Saw Silver City Friday night. Salon‘s comments were pretty dead on:
Sayles has basically been making the same picture for, like, umpty-five years now. I’ve gotten used to it; I even kind of like it. It‘s a picture in which some fine and well-intentioned actors stand in front of a scenic background, knees locked, and deliver a monologue about America. Sometimes it’s a pretty good monologue about America. And once you get used to the movie‘s creaking plot, its aw-shucks ragtag heroes and sniggering, black-hatted villains, and once the general boringness of the filmmaking stops bothering you, the Sayles film can crank itself up to a certain power.

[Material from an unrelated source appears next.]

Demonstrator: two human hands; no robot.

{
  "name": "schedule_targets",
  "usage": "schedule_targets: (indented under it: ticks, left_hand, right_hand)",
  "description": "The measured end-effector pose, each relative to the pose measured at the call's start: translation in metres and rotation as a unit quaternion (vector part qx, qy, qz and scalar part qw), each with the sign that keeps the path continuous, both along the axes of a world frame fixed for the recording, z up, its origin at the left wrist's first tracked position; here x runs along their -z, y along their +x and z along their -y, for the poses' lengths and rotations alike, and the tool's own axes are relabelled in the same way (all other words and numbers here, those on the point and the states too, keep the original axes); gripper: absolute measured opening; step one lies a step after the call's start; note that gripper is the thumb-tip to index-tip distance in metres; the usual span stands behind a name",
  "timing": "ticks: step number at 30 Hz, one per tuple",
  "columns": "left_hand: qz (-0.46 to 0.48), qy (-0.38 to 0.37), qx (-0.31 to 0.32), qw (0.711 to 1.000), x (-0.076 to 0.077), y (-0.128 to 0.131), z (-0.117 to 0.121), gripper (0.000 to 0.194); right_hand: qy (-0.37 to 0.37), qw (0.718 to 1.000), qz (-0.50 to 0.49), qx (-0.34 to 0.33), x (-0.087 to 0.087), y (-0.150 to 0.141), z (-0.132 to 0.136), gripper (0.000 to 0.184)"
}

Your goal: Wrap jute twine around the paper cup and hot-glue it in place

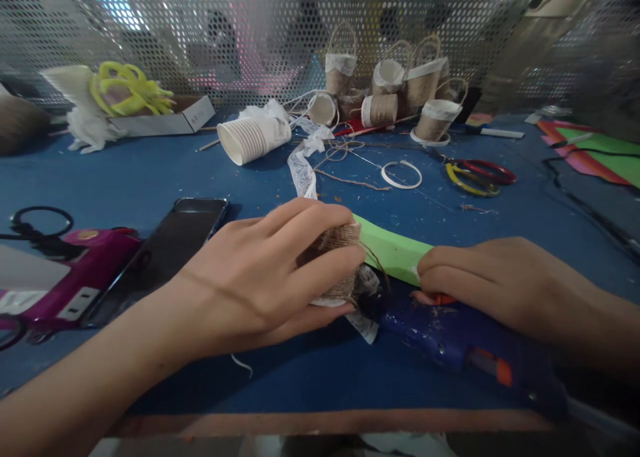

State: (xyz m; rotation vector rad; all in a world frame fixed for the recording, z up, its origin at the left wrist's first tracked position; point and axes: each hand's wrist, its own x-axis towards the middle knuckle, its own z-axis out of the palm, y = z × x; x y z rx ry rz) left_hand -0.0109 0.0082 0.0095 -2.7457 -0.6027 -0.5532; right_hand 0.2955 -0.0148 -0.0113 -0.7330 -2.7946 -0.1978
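Note:
My left hand is closed around a small twine-wrapped cup, which lies on its side with a white rim low down. A scrap of white lace hangs beside the cup, and a loose brown twine end curls off it. My right hand is curled over a dark blue glue gun, fingers at its orange trigger; the handle is hidden under the hand. The gun's dark nozzle points left, close to the cup. A light green strip runs from behind the cup to the right fingertips.
Behind the hands lie lace ribbon, a white ring and scissors. Stacked paper cups and several twine-wrapped baskets stand near the mesh screen. Left are a phone and a purple device.

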Motion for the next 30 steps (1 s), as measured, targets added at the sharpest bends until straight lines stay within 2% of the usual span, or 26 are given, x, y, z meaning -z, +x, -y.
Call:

I, of course, liked it, because I’m admittedly part of the choir. The scenic backgrounds of Colorado were nice, and some of the actors did a great job. Tim Roth‘s character also delivers a nice little monologue about how the mainstream media interacts with independent media and bloggers. Basically, he says, the independents uncover a big story and write something about it, but the mainstream won’t touch it until there‘s a mountain of supporting evidence so that the story just can’t be ignored anymore, and then they‘ll publish a one-paragraph teaser on page 6 about “rumors and allegations,” and then the politicians or corporations or whoever is involved will have to deny the rumors and allegations, and that’s when the story finally hits the front pages of the mainstream media: “X denies rumors!” Is that what happened with the “CBS memos”? Is that how CBS got burned? Maybe it didn‘t float the one-paragraph teaser before it went public, and then it got creamed by the righteous indignation of the right. But watching “Silver City” and seeing what’s happening w/the whole CBS memos thing—it‘s all so ridiculous. If CBS got these documents and shared them with the public, why should we crucify CBS if they turn out to be fakes? If they’re fakes, the next question is: Do they reflect reality, despite being fake? And another question: Who faked them, and why? (That‘s being asked now.) The point is, we shouldn’t punish the media for reporting information they find. Yes, we should ask them to verify as best they can the information they find, but shouldn‘t we encourage sharing more information, not less? If we set up a standard where the only thing the media can “report” is what’s already well-proven to be “true,” then we‘ll get what we have today, which is a media that does little beyond reading press releases. Not good.